=== Problem description ===
Give again, exactly as written, each line of the material below starting at the line that contains "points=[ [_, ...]" and ending at the line that contains "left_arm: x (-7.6". Both ends count, and no other line does.

=== Exercise materials ===
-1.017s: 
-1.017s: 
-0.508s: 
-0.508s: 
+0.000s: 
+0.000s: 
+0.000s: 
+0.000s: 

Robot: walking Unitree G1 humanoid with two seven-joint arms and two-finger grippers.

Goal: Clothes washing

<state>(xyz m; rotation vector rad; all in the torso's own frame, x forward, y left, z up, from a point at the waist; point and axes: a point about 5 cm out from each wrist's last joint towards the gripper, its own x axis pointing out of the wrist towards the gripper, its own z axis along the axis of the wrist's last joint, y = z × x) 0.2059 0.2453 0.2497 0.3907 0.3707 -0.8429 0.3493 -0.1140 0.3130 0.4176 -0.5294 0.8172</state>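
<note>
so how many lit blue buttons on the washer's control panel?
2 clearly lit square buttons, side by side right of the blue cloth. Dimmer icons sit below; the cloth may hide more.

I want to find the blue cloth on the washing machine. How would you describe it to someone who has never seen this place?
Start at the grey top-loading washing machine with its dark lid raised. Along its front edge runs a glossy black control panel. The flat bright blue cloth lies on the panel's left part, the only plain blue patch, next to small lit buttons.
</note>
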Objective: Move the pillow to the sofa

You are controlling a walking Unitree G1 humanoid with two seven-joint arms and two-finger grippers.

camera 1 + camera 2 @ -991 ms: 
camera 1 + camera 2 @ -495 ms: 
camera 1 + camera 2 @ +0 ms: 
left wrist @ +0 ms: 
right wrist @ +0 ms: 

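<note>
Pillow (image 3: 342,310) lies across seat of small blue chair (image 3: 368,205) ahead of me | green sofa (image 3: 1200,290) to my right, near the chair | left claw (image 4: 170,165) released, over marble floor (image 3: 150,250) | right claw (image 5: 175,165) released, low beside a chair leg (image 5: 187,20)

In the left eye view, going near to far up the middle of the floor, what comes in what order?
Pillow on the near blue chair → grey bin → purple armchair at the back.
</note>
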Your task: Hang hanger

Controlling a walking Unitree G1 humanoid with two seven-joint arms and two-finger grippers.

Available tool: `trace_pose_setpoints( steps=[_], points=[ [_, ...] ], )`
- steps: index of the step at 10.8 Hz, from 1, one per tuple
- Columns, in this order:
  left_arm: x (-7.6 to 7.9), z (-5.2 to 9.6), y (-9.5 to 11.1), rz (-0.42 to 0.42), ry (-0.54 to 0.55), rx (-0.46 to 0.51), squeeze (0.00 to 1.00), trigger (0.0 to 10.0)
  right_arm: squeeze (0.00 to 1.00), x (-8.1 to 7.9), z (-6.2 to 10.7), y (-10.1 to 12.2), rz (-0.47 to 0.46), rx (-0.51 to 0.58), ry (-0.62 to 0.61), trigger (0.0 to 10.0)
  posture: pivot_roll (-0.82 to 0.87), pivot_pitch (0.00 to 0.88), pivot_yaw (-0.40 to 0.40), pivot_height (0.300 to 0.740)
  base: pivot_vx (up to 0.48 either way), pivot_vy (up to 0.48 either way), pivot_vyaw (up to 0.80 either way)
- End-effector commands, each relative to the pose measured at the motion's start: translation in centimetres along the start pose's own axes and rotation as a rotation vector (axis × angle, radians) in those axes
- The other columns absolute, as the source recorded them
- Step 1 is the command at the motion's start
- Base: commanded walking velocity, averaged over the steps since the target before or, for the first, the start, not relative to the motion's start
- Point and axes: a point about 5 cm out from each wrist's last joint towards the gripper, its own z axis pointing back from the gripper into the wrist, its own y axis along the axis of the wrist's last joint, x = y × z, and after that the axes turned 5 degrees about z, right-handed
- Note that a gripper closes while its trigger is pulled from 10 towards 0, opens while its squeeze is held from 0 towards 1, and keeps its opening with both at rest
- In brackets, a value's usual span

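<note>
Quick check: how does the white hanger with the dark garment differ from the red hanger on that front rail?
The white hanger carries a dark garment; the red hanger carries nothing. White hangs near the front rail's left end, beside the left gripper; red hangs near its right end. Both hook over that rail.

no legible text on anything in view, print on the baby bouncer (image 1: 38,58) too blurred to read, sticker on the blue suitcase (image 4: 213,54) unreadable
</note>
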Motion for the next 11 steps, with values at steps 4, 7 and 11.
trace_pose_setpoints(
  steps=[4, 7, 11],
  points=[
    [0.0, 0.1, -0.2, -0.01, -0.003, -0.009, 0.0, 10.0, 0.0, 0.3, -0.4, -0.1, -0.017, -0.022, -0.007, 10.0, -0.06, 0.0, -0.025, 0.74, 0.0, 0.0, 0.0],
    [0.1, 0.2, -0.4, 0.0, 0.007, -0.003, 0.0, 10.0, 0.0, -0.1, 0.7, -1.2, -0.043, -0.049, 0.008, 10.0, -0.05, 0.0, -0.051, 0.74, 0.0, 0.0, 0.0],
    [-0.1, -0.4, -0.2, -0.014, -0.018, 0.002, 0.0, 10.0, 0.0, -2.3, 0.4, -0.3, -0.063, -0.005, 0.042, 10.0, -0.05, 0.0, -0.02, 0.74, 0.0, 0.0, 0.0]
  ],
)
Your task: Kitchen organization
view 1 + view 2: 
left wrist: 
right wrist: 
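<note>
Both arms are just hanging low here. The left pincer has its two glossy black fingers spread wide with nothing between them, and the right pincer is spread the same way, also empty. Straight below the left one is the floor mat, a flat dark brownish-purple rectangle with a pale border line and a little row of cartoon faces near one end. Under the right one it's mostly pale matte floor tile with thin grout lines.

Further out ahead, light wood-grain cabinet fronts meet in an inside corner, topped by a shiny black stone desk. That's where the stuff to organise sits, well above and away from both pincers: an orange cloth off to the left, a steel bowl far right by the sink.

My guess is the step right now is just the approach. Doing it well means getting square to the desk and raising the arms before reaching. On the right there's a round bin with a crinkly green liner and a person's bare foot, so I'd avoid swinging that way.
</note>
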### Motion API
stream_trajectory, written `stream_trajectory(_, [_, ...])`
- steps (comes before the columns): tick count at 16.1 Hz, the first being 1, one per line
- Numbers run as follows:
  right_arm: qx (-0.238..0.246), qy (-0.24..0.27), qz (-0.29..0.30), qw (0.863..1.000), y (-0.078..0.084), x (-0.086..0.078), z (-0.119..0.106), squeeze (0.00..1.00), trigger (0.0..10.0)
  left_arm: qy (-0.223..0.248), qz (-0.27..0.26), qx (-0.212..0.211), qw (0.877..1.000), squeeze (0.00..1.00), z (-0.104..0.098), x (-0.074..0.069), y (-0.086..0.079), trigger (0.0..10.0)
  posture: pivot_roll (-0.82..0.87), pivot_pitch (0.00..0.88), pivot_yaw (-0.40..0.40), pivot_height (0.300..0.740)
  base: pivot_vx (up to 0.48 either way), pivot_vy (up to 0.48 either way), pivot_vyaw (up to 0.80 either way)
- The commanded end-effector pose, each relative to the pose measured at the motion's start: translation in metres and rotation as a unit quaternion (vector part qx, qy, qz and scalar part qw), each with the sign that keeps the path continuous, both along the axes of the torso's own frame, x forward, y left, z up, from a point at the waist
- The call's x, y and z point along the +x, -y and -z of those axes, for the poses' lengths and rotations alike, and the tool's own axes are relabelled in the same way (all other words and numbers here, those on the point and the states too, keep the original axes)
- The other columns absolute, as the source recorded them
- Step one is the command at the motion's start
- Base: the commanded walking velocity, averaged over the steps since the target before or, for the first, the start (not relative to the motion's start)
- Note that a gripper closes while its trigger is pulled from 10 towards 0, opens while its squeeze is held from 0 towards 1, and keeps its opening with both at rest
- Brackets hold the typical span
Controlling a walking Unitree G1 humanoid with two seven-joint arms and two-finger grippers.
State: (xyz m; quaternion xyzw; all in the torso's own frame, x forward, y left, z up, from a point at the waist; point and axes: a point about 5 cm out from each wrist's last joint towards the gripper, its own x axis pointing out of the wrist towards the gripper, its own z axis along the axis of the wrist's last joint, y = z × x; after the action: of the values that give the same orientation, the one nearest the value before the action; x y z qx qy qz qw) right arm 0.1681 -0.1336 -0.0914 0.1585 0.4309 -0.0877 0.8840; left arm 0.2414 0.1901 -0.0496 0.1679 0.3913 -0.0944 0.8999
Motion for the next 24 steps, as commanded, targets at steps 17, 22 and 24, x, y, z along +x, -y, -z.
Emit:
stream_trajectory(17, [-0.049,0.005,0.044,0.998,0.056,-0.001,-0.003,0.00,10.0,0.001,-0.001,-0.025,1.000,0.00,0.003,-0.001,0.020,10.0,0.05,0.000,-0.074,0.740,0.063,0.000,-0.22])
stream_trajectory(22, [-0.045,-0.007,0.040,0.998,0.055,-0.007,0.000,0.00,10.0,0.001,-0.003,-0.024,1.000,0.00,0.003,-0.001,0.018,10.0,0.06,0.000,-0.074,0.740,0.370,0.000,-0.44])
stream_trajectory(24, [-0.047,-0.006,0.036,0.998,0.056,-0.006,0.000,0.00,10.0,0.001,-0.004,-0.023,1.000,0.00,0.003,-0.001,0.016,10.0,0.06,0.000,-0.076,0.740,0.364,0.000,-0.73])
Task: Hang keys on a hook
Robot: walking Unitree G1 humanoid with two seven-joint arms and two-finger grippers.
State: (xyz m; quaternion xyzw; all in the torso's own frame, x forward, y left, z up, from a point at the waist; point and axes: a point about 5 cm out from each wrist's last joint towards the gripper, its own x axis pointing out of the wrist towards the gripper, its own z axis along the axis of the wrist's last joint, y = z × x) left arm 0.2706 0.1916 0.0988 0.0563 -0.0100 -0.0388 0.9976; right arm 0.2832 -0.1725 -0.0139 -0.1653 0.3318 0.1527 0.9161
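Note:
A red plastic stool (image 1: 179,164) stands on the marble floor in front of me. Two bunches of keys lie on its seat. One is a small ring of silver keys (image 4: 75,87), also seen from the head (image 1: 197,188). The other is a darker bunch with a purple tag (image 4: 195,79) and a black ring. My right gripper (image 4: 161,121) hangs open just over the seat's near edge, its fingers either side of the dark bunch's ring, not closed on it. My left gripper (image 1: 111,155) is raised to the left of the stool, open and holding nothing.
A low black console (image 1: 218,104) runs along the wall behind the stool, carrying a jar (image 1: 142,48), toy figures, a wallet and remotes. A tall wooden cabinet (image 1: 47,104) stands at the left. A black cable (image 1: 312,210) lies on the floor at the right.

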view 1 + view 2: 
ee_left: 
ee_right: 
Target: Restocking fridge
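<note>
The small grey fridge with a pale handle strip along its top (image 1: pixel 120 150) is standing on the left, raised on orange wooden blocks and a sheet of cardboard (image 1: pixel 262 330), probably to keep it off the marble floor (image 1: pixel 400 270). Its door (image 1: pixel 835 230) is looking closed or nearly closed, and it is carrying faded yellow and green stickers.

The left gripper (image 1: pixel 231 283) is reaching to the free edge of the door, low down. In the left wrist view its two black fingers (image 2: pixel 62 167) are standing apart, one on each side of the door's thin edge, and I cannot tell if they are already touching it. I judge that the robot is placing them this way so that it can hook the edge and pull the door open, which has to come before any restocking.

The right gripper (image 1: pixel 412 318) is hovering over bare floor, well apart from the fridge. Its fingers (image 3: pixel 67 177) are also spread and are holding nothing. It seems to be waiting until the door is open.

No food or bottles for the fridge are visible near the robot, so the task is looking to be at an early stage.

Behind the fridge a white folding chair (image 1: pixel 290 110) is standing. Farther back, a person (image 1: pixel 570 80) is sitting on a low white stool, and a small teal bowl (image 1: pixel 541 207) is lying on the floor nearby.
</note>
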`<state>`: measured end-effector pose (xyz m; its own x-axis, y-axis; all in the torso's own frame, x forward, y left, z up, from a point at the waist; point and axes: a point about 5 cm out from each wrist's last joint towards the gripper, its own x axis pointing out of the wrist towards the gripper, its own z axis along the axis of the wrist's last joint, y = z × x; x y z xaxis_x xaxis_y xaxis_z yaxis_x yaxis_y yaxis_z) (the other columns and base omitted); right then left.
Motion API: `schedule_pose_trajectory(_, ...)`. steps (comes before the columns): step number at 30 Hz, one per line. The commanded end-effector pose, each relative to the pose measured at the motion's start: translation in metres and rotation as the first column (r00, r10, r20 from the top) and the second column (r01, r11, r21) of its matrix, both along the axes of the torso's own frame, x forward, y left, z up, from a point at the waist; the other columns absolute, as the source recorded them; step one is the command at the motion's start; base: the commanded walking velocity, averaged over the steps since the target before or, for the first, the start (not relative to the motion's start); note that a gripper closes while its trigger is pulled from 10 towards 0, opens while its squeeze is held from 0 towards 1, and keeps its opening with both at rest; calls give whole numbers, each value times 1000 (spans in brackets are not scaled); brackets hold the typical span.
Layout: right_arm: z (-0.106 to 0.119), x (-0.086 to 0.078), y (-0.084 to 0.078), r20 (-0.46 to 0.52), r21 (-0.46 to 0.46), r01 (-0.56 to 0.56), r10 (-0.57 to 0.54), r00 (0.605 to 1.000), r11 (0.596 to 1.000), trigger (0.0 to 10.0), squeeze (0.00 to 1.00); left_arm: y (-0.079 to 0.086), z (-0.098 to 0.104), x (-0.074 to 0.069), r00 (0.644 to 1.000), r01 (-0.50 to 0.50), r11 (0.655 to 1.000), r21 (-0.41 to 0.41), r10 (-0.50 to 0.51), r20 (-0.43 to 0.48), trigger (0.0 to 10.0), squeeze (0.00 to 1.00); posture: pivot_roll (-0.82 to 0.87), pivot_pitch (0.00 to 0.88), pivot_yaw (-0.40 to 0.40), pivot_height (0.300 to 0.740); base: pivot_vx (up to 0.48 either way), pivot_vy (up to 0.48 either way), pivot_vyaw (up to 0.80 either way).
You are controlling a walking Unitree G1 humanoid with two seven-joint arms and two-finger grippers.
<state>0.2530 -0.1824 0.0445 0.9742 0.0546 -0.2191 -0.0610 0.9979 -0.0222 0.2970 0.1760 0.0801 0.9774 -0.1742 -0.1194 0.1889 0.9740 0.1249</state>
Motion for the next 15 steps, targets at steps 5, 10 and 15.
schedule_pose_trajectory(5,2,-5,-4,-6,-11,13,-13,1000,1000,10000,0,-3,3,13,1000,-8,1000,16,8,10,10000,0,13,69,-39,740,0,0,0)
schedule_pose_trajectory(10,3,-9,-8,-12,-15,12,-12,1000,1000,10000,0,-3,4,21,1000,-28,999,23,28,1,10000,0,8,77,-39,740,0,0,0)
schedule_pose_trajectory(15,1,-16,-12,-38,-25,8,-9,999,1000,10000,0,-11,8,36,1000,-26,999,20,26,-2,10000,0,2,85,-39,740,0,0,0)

=== The answer ===
Available tool: `trace_pose_setpoints( steps=[_], points=[ [_, ...] ], )`
- steps: index of the step at 10.8 Hz, from 1, one per tuple
- Columns, in this order:
  left_arm: x (-7.6 to 7.9), z (-5.2 to 9.6), y (-9.5 to 11.1), rz (-0.42 to 0.42), ry (-0.54 to 0.55), rx (-0.46 to 0.51), squeeze (0.00 to 1.00), trigger (0.0 to 10.0)

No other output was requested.